TheyerGFX's Custom File Formats
Introduction
Around February 2020, I stumbled upon the game California Watersports for the PlayStation 1. I don’t remember exactly how I found it, but I vividly remember the colorful Comic Sans logo of the developer, TheyerGFX, being the thing that drew my attention and led me to dig into the game.
California Watersports began as the Net Yaroze demo Surf Game, developed by Mark Theyer of TheyerGFX1. After the demo was published in the 77th issue of the European PlayStation Magazine2, Midas Interactive Entertainment signed a deal with Theyer to complete a full version of the game. After poor sales of California Watersports, the individual sports in the game were split out into their own budget releases, being Jetracer, Pro Body Boarding, and Windsurfers Paradise. Additionally, it seems like California Watersports was modified and re-released as All Star Watersports at a later date. TheyerGFX would also go on to release California Surfing, which took on a more stylized approach to the previous games.
Since this game and its spin-offs had piqued my interest, I decided to take a bit of time to dig into its file formats (as I tend to do). In doing so, I ended up reverse-engineering the PAK, MIB, and P1I formats. I even made an image viewer/extractor for it to try to learn Windows Forms, which you can find over in the TheyerImageViewer repo.

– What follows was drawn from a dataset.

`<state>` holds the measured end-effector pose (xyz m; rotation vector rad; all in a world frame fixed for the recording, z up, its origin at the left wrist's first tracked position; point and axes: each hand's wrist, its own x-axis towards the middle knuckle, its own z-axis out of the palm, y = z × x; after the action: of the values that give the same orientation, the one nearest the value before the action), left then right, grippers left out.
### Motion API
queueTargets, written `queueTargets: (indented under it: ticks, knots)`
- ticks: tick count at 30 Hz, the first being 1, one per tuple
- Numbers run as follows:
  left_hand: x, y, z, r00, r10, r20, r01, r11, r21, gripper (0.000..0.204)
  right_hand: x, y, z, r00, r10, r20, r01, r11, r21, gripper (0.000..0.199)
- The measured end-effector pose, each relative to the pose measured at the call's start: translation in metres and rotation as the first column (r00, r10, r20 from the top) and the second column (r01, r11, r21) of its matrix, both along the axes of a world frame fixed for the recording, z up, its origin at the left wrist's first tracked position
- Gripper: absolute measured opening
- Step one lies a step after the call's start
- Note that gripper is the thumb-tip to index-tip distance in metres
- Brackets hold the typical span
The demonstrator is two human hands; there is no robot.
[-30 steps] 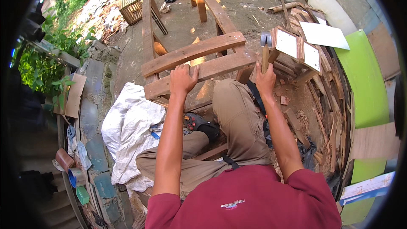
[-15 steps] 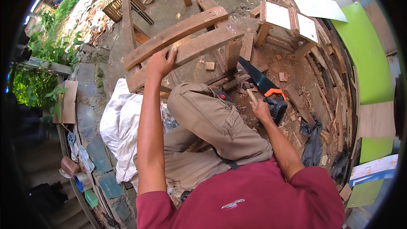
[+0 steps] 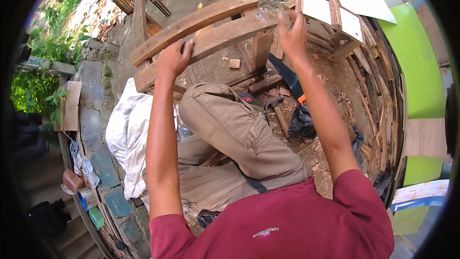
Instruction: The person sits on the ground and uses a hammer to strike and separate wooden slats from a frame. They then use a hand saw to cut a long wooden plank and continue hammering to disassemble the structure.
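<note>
My left hand is closed over the near plank of a brown wooden frame in front of me. A second plank runs alongside it, slightly farther off. Beside the near plank's right end, my right hand is raised with its fingers apart and no visible object in it. A hammer with a wooden handle lies on the ground right of my bent knee. Partly behind my right forearm is a handsaw with a dark blade and an orange handle.
A small wooden stand with white panels is at the right, before stacked wood strips. Black plastic bags lie near the hammer. White sacking is at my left, by a block wall. Wood scraps litter the ground.
My right hand has let go of the hammer, which now lies on the ground, and has risen to the near plank's right end. My left hand still grips the plank.
</note>
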<state>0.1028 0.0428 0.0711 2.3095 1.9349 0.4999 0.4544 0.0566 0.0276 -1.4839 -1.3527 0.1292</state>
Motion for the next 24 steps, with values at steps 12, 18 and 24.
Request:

However, unlike most of the games I’ve researched, that isn’t where the story ends. I kept finding myself thinking about the rather “indie” origins of California Watersports and revisiting the developer’s website, where eventually I noticed Mark Theyer’s email. On a whim, I decided to shoot him a message and see if he would be privy to answering some questions and releasing the source code to the games. To my surprise, he got back to me very quickly, answered all of my questions, and even passed the source code for the games (excluding California Surfing) onto me, with explicit permission for it to be publicly distributed! Said source code now lives over on its own page on the Internet Archive, where anyone can go and have a look at it. I haven’t tried building it or getting it in any working order, so it is presented exactly as I received it. The Q&A is also included in a text file within the archive (try not to judge the questions too harshly, I wasn’t exactly a journalist at 16).
PAK Format
PAK files are a way of grouping like files, such as a model, its textures, and those textures’ colormaps. The format is fairly simple, with a small header and succinct file entries. All values are little-endian.
The header looks like:
Data Type | Description |
---|---|
char[4] | The PAK magic ID, PAK (null-terminated). |
uint32 | The number of file entries. |
The header is followed by a list of all of the file entries, which each look like:
Data Type | Description |
---|---|
char[32] | The file name (null-terminated). |
uint32 | The length of the file. |
uint32 | The offset of the file data in the PAK. |
The entries are followed by all of the file data, which is arranged per file like:
Data Type | Description |
---|---|
uint8[n ] | Data of this file. |
Image Formats
Both formats are little-endian and seemingly use the PlayStation RGBA color format for 16-bit color. For a quick guide on that, go check out Jack Robinson’s wonderfully stylish blog post about parsing TIM files, you’ll find all the info you need under the “CLUT” heading. (I just found his site but I absolutely love his blog, it’s pure eye-candy!)
MIB Format
California Watersports and its descendants use the “My Image Binary”, or MIB, image format for all images and textures. Images can be 8 or 16 bits-per-pixel, with 8 bpp images using a second MIB file as a “colormap” (palette). Colormap MIBs have the extension .cmb
(presumably standing for “Colormap Binary”), while an ordinary MIB will have the extension .mib
.
Of important note, the colormap file name field within the MIB header of 8 bpp images will not contain the .cmb
extension, being only the base name of the target file. The colormap field will be all zero bytes for 16 bpp images.
A MIB file looks like:
Data Type | Description |
---|---|
char[4] | The MIB magic ID, MIB (null-terminated). |
int32 | Bits per pixel; either 8 or 16 . |
int16 | Width of image in pixels. |
int16 | Height of image in pixels. |
char[16] | Colormap file name (null for 16 bpp images). |
uint8[n ] | Data of the image, n being width * height * (bpp / 8) . |
An example MIB image from California Watersports (DATA/IMAGES/FRONTEND.PAK/beach.mib).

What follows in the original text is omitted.